后量子加密算法被认为能提供安全防护,既能抵御传统计算机攻击,也能抵御量子计算机攻击。Dilithium 是一种数字签名算法,其安全性来自于在网格中寻找短向量的挑战。它已被选为 NIST 后量子加密项目的标准化算法之一。硬件-软件协同设计是一种普遍采用的实现策略,以应对各种实现挑战,包括有限的资源、高性能和灵活性要求。在本研究中,我们研究了如何为 Dilithium 使用紧凑型指令集扩展(ISE),旨在以较低的硬件开销提高软件效率。首先,我们提出了与 RISC-V 处理器深度集成的紧密耦合加速器。这些加速器针对资源受限处理器中计算要求最高的组件,如多项式生成、数论变换(NTT)和模块化算术。接下来,我们设计了一套自定义指令,与 RISC-V 基本指令格式无缝集成,以紧凑的方式完成加速器。随后,我们在蜂鸟 E203 内核的芯片设计中实现了 ISE,并利用这些 ISE 对 Dilithium 进行了性能基准测试。此外,我们还评估了 ISE 在 FPGA 和 ASIC 技术上的资源消耗。与 RISC-V 内核上的参考软件实现相比,我们的协同设计实现了 6.95 到 9.96 的显著提速。性能的大幅提升是通过增加硬件资源实现的,具体来说,LUT增加了35%,FF增加了14%,增加了7个DSP,但没有增加RAM。此外,与最先进的方法相比,我们的工作实现了更快的速度性能,同时降低了电路成本。具体来说,额外的LUT、FF和RAM的使用分别减少了47.53%、50.43%和100%。在 ASIC 技术上,我们的方法展示了 12 412 个单元数。我们的协同设计在速度性能和电路开销之间实现了更好的权衡。
本文章由计算机程序翻译,如有差异,请以英文原文为准。
查看原文
分享 分享
微信好友 朋友圈 QQ好友 复制链接
本刊更多论文
Compact Instruction Set Extensions for Dilithium

Post-quantum cryptography is considered to provide security against both traditional and quantum computer attacks. Dilithium is a digital signature algorithm that derives its security from the challenge of finding short vectors in lattices. It has been selected as one of the standardizations in the NIST post-quantum cryptography project. Hardware-software co-design is a commonly adopted implementation strategy to address various implementation challenges, including limited resources, high performance, and flexibility requirements. In this study, we investigate using compact instruction set extensions (ISEs) for Dilithium, aiming to improve software efficiency with low hardware overheads. To begin with, we propose tightly coupled accelerators that are deeply integrated into the RISC-V processor.
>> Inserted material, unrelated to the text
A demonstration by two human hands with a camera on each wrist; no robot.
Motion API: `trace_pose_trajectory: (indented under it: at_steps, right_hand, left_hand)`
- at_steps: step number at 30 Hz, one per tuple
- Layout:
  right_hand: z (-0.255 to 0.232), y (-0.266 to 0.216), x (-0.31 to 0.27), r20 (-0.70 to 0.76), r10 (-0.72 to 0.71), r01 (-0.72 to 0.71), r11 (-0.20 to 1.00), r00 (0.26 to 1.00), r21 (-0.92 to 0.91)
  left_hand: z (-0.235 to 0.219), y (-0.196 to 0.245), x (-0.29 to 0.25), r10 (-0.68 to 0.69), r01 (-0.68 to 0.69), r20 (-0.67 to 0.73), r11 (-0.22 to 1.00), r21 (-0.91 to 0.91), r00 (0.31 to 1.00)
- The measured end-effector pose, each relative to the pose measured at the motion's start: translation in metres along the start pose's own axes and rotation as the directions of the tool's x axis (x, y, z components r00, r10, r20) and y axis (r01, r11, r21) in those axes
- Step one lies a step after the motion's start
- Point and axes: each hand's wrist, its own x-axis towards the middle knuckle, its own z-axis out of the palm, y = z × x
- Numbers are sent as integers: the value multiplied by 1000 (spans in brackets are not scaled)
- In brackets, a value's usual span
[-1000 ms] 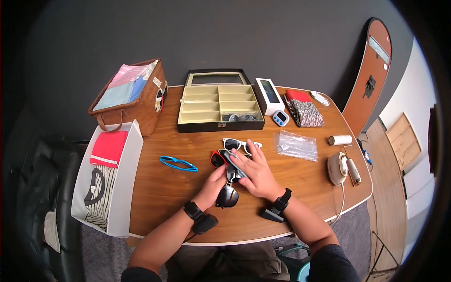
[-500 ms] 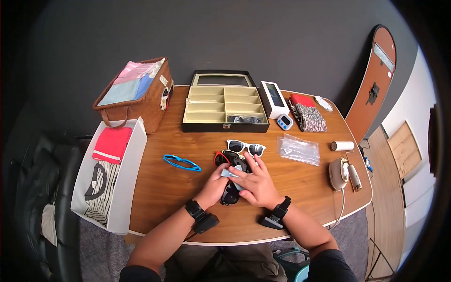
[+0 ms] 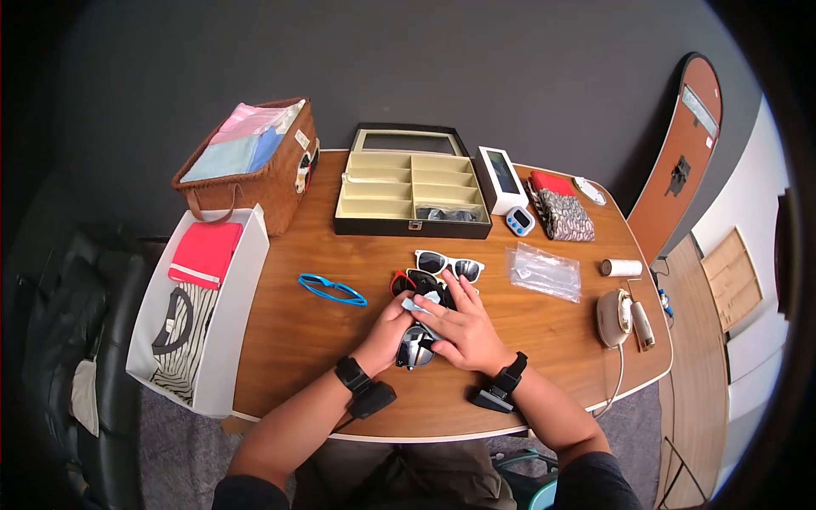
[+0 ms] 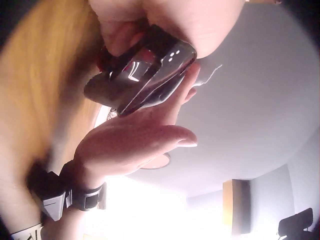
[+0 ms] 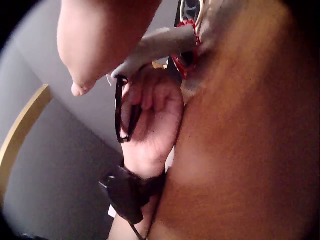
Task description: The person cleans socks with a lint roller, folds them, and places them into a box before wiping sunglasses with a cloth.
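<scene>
My left hand [image 3: 382,336] grips a pair of dark sunglasses [image 3: 414,347], held tilted above the table near its front edge. Up close in the left wrist view, the shiny black frame [image 4: 172,62] stands out from the fingers. My right hand [image 3: 466,331] lies against the glasses from the other side, fingers straight and thumb apart. Under those fingers is a light blue-grey cloth [image 3: 416,303], seen as a crumpled strip [image 5: 160,47] in the right wrist view. Just beyond are red-framed sunglasses [image 3: 399,281], partly covered black ones, and white-framed sunglasses [image 3: 448,265].
Blue glasses [image 3: 331,290] lie to the left. A compartment case [image 3: 374,228] stands open at the back, dark glasses in one slot. Clear plastic bags [image 3: 544,272], a garment steamer [image 3: 612,319] and a lint roller [image 3: 620,268] are rightward; a white bin [image 3: 229,340] of clothes is leftward.
The held sunglasses have turned between the hands, their lenses now showing lighter reflections. The right hand and cloth have shifted slightly against them; the white sunglasses are less covered than at first.
</scene>
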Motion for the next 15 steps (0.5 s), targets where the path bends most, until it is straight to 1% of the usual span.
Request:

These accelerators target the most computationally demanding components in resource-constrained processors, such as polynomial generation, Number Theoretic Transform (NTT), and modular arithmetic. Next, we design a set of custom instructions that seamlessly integrate with the RISC-V base instruction formats, completing the accelerators in a compact manner. Subsequently, we implement our ISEs in a chip design for the Hummingbird E203 core and conduct performance benchmarks for Dilithium utilizing these ISEs. Additionally, we evaluate the resource consumption of the ISEs on FPGA and ASIC technologies. Compared to the reference software implementation on the RISC-V core, our co-design demonstrates a remarkable speedup factor ranging from 6.95 to 9.96. This significant improvement in performance is achieved by incorporating additional hardware resources, specifically, a \(35\% \) increase in LUTs, a \(14\% \) increase in FFs, 7 additional DSPs, and no additional RAM. Furthermore, compared to the state-of-the-art approach, our work achieves faster speed performance with a reduced circuit cost. Specifically, the usage of additional LUTs, FFs, and RAMs is reduced by \(47.53\% \), \(50.43\% \), and \(100\% \), respectively. On ASIC technology, our approach demonstrates 12 412 cell counts. Our co-design provides a better trade-off implementation on speed performance and circuit overheads.

求助全文
通过发布文献求助,成功后即可免费获取论文全文。 去求助
来源期刊
ACM Transactions on Embedded Computing Systems
ACM Transactions on Embedded Computing Systems 工程技术-计算机:软件工程
CiteScore
3.70
自引率
0.00%
发文量
138
审稿时长
6 months
期刊介绍: The design of embedded computing systems, both the software and hardware, increasingly relies on sophisticated algorithms, analytical models, and methodologies. ACM Transactions on Embedded Computing Systems (TECS) aims to present the leading work relating to the analysis, design, behavior, and experience with embedded computing systems.
期刊最新文献
Multi-Traffic Resource Optimization for Real-Time Applications with 5G Configured Grant Scheduling Dynamic Cluster Head Selection in WSN Lightweight Hardware-Based Cache Side-Channel Attack Detection for Edge Devices (Edge-CaSCADe) Reordering Functions in Mobiles Apps for Reduced Size and Faster Start-Up NAVIDRO, a CARES architectural style for configuring drone co-simulation
×
引用
GB/T 7714-2015
复制
MLA
复制
APA
复制
导出至
BibTeX EndNote RefMan NoteFirst NoteExpress
×
×
提示
您的信息不完整,为了账户安全,请先补充。
现在去补充
×
提示
您因"违规操作"
具体请查看互助需知
我知道了
×
提示
现在去查看 取消
×
提示
确定
0
微信
客服QQ
Book学术公众号 扫码关注我们
反馈
×
意见反馈
请填写您的意见或建议
请填写您的手机或邮箱
已复制链接
已复制链接
快去分享给好友吧!
我知道了
×
扫码分享
扫码分享
Book学术官方微信
Book学术文献互助
Book学术文献互助群
群 号:481959085
Book学术
文献互助 智能选刊 最新文献 互助须知 联系我们:info@booksci.cn
Book学术提供免费学术资源搜索服务,方便国内外学者检索中英文文献。致力于提供最便捷和优质的服务体验。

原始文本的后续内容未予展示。